→ Your instructions
Copy from the first line below down to and including the line with "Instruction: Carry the". Skip the pictures.

++++++++++

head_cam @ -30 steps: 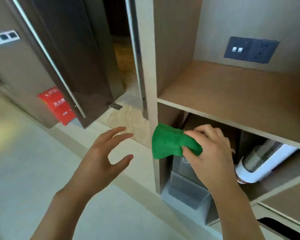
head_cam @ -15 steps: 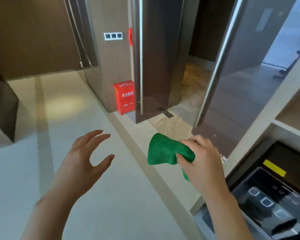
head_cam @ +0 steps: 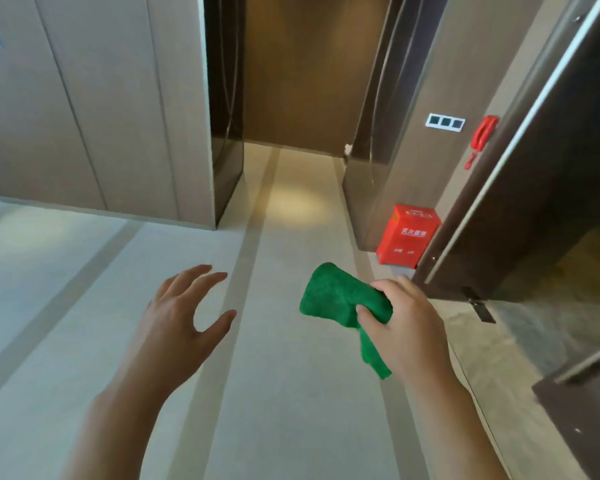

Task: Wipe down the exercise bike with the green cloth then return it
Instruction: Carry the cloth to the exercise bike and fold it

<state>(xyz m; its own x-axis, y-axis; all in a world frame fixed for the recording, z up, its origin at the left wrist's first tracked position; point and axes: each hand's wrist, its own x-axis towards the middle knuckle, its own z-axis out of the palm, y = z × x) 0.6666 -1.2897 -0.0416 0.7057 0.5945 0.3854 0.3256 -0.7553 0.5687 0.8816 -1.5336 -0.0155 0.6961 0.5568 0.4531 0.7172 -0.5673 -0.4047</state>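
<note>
Beige panelled walls [head_cam: 94, 98], pale striped floor [head_cam: 291, 393].

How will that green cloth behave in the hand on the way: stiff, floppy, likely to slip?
Probably floppy: the green cloth bunches where the right hand grips it, and a tail droops below the hand. Likely light, since the fingers pinch it without help from the open left hand. Its nubby surface suggests it will not slip easily.

I see a bright green cloth [head_cam: 340, 296] in the grip of the right hand [head_cam: 404, 327]. Beyond that grip sits a red box [head_cam: 407, 237] with white lettering, and the floor [head_cam: 84, 289] beneath is pale grey with darker beige stripes.
</note>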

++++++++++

→ Solution
head_cam @ -30 steps: 
head_cam @ -15 steps: 
head_cam @ +0 steps: 

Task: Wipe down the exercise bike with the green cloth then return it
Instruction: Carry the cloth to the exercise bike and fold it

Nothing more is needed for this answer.